No final de fevereiro, a Paramount Skydance de David Ellison chegou a um acordo para adquirir a Warner Bros. Discovery em uma das maiores fusões de mídia de todos os tempos. O acordo aguarda a votação dos acionistas no final deste mês e a aprovação regulatória do governo. A vitória da Paramount veio após meses de negociações e uma oferta rival da Netflix que acabou fracassando.
O acordo foi apenas a mais recente fusão massiva que abalou Hollywood. Em 2019, A 20th Century Fox foi adquirida pela The Walt Disney Co. por US$ 71,3 bilhões.
Ellison, presidente-executivo da Paramount Skydance, prometeu manter a Paramount e a Warner Bros. como estúdios de cinema independentes e prometeu lançar um total de 30 filmes por ano nos cinemas. A Paramount reconheceu que a fusão também levará a cortes significativos devido à duplicação.
Em resposta à carta aberta, a Paramount emitiu um comunicado na segunda-feira argumentando que a fusão dará aos criadores “mais caminhos para o seu trabalho, e não menos”.
“Esta transação reúne forças complementares únicas para criar uma empresa que pode dar luz verde a mais projetos, apoiar ideias ousadas, apoiar talentos em vários estágios de suas carreiras e levar histórias ao público em uma escala verdadeiramente global”, disse o estúdio.
Mas muitos na indústria cinematográfica acreditam que uma fusão significará extensas perdas de empregos e uma consolidação do poder.
“Estamos profundamente preocupados com as indicações de apoio a esta fusão que prioriza os interesses de um pequeno grupo de partes interessadas poderosas em detrimento do bem público mais amplo”, dizia a carta. “A integridade, independência e diversidade da nossa indústria ficariam gravemente comprometidas.”
Uma coalizão de grupos de defesa organizou a carta, incluindo o Comitê para a Primeira Emenda – um grupo de liberdade de expressão liderado por Jane Fonda — bem como o Fundo para os Defensores da Democracia e a Future Film Coalition.
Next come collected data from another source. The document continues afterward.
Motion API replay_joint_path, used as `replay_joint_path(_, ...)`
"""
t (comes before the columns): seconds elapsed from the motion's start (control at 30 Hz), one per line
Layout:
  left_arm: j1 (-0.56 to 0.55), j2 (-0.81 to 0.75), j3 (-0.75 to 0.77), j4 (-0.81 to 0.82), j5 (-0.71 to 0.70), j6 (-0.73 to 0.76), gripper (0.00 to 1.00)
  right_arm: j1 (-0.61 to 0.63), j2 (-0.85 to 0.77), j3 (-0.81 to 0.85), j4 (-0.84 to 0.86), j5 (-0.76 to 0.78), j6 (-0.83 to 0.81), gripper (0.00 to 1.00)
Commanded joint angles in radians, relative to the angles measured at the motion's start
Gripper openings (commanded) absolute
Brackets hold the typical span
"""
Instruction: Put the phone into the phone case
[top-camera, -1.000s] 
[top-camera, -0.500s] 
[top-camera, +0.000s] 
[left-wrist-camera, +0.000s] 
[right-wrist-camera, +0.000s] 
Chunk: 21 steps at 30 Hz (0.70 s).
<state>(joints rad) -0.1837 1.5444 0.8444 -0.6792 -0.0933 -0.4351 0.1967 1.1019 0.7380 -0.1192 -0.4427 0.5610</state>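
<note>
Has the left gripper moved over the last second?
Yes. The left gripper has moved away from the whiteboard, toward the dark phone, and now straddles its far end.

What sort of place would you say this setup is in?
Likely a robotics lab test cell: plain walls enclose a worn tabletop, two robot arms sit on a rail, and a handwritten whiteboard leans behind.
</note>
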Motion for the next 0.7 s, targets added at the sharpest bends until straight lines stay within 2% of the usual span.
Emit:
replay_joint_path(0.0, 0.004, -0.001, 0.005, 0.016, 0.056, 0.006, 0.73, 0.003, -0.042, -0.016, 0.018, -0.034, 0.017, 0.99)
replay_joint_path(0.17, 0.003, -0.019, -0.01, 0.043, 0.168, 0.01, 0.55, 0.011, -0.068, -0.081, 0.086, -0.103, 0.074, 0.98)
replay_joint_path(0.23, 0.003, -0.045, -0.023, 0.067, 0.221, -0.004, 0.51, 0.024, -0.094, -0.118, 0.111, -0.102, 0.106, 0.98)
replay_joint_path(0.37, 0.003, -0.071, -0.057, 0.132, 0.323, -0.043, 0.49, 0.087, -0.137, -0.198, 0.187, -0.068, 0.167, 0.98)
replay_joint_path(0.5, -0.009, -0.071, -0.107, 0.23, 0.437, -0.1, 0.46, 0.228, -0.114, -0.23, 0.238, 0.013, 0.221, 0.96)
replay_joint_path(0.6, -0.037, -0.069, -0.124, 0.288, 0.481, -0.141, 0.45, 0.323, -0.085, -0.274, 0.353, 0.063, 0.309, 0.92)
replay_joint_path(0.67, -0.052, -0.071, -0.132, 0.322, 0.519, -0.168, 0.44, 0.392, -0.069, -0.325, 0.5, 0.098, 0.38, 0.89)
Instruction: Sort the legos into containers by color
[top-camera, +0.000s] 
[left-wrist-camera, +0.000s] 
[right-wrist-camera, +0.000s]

Outros signatários incluem: Ben Stiller, Don Cheadle, Javier Bardem, Lily Gladstone, Lin-Manuel Miranda, Tiffany Haddish e Ted Danson.
Na segunda-feira, um dos signatários, Damon Lindelof, detalhou sua decisão no Instagram. Lindelof, criador de “Watchmen” e cocriador de “Lost”, tem um acordo geral com a Warner Bros.
“As fusões em Hollywood significam menos filmes e menos programas de TV e isso significa menos empregos”, escreveu Lindelof. “Quando dois backlots históricos pertencem à mesma empresa, o resultado é intuitivo: um se torna uma cidade fantasma. Estou com medo. Mas não sou um fantasma. E uma luta já está perdida se nunca for travada.”
Representantes da Warner Bros. não responderam imediatamente a um pedido de comentário sobre a carta.